The Department of Justice has implemented mandatory case quotas for federal prosecutors, a policy that threatens prosecutorial independence and raises serious ethical concerns. Prosecutors now face pressure to bring charges to maintain employment, creating perverse incentives divorced from actual criminal conduct and evidence strength.

Case quotas fundamentally contradict prosecutorial discretion principles established in common law and federal precedent. Prosecutors historically exercise charging decisions based on merit, evidence sufficiency, and public interest. Mandatory quotas invert this framework, subordinating judgment to numerical targets. The policy pressures attorneys to pursue weak cases, inflate charges, or prosecute individuals without adequate evidence of guilt.

This approach violates professional responsibility standards. The Model Rules of Professional Conduct require prosecutors to exercise sound judgment about which cases merit prosecution. Quota systems undermine this obligation by making employment contingent on case volume rather than case quality. Federal prosecutors operating under quotas face direct conflicts between job security and ethical obligations.
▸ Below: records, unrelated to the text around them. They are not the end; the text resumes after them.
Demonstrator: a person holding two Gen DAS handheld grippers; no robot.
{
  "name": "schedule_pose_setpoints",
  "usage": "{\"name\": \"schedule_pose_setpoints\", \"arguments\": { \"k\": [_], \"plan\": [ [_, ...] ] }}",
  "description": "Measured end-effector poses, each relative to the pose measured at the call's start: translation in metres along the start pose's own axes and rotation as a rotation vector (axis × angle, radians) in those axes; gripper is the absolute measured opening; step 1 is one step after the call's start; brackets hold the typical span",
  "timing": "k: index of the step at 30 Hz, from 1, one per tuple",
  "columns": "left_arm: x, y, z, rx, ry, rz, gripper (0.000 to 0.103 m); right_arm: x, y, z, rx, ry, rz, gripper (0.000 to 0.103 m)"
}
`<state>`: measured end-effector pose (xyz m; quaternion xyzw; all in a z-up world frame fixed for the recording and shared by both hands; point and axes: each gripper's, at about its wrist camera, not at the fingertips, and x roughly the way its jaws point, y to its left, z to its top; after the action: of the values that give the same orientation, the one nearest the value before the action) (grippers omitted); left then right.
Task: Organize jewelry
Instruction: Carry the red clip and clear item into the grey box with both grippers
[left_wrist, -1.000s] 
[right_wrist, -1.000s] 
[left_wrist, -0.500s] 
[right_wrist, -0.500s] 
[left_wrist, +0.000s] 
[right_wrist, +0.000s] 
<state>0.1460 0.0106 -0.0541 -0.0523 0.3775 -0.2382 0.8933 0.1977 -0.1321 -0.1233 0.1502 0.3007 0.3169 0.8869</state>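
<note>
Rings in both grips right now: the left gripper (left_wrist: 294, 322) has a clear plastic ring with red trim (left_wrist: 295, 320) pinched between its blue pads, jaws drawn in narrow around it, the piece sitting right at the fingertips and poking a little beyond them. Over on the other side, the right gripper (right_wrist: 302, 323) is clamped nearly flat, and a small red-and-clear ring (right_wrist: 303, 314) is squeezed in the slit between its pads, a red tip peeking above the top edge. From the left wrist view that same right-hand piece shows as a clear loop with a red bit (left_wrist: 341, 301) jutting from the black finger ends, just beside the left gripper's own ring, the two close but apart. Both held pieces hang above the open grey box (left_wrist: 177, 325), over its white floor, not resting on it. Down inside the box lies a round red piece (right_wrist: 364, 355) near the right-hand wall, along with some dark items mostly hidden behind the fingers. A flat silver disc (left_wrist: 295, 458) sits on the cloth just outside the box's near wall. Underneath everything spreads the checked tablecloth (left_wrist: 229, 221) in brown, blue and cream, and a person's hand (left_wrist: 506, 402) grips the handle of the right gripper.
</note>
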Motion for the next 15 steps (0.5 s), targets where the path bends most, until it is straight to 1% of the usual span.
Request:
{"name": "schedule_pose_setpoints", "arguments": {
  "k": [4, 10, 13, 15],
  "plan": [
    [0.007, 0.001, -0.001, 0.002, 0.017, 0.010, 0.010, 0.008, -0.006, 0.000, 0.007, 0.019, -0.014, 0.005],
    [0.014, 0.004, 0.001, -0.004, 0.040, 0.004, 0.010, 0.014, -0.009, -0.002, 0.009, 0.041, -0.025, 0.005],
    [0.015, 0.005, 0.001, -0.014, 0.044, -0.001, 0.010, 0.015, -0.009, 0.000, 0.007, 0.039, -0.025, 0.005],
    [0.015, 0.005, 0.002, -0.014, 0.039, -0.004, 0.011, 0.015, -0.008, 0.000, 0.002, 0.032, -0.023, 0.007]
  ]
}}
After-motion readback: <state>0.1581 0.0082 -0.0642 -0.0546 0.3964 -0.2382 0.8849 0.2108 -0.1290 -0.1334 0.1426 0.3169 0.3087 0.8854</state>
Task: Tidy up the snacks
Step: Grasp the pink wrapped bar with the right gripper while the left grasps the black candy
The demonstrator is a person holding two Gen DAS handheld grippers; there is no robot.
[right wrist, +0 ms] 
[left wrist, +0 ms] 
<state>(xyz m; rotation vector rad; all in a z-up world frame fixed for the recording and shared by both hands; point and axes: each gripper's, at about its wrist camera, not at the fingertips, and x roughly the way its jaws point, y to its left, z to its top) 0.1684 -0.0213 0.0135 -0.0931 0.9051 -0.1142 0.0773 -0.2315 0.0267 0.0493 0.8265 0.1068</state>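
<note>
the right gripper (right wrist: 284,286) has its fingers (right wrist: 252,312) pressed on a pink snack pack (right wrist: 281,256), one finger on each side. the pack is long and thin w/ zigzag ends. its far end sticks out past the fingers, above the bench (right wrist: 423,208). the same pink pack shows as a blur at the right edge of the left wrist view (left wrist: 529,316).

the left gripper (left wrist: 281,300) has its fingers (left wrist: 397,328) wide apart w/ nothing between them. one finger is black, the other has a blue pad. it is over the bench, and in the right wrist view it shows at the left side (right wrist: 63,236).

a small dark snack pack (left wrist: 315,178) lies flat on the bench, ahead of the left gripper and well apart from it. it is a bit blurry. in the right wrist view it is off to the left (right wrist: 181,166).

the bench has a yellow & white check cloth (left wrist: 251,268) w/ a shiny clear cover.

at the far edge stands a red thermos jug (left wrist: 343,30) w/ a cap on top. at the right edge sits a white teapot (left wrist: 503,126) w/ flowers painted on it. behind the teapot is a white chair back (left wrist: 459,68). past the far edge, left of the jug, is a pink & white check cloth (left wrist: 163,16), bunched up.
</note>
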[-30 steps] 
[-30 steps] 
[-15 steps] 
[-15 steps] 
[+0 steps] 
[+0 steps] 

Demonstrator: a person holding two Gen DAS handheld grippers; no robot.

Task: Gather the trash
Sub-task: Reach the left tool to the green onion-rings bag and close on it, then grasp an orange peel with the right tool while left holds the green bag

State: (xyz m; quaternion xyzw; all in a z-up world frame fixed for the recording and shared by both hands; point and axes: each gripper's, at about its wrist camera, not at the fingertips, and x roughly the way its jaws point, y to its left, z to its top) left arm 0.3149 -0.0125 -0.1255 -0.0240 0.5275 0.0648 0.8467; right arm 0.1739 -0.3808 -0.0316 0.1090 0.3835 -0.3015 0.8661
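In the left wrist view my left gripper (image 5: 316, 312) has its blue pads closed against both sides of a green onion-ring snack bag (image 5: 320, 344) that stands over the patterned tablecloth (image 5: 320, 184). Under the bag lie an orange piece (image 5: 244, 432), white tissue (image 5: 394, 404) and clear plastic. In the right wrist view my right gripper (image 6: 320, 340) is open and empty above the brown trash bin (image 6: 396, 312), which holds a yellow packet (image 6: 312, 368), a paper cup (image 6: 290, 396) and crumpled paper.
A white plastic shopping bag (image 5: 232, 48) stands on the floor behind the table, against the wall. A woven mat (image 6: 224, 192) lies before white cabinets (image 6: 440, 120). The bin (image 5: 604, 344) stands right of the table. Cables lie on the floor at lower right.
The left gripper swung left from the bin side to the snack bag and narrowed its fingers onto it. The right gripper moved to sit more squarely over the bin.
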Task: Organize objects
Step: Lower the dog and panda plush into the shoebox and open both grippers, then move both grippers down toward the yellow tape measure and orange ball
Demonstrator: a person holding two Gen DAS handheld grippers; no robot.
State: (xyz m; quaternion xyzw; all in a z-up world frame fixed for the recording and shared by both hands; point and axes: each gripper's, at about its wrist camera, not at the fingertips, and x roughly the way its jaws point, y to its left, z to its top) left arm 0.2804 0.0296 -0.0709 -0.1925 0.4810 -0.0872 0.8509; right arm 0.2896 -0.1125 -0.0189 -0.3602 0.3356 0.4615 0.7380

The practical consequences extend beyond individual prosecutors. Defendants receive overcharged indictments and aggressive prosecution tactics unmoored from evidence strength. Courts waste resources processing cases lacking prosecutorial confidence. Defense attorneys struggle to manage inflated caseloads driven by quota-motivated charges. Workplace morale deteriorates among prosecutors already demoralized by staff reductions and resource constraints.

The DOJ's move reflects broader staffing crises within federal prosecuting offices. Rather than addressing chronic understaffing through adequate hiring and funding, the department attempts to extract greater output from remaining attorneys. This creates a false economy where prosecutors work under duress while ethical guardrails erode.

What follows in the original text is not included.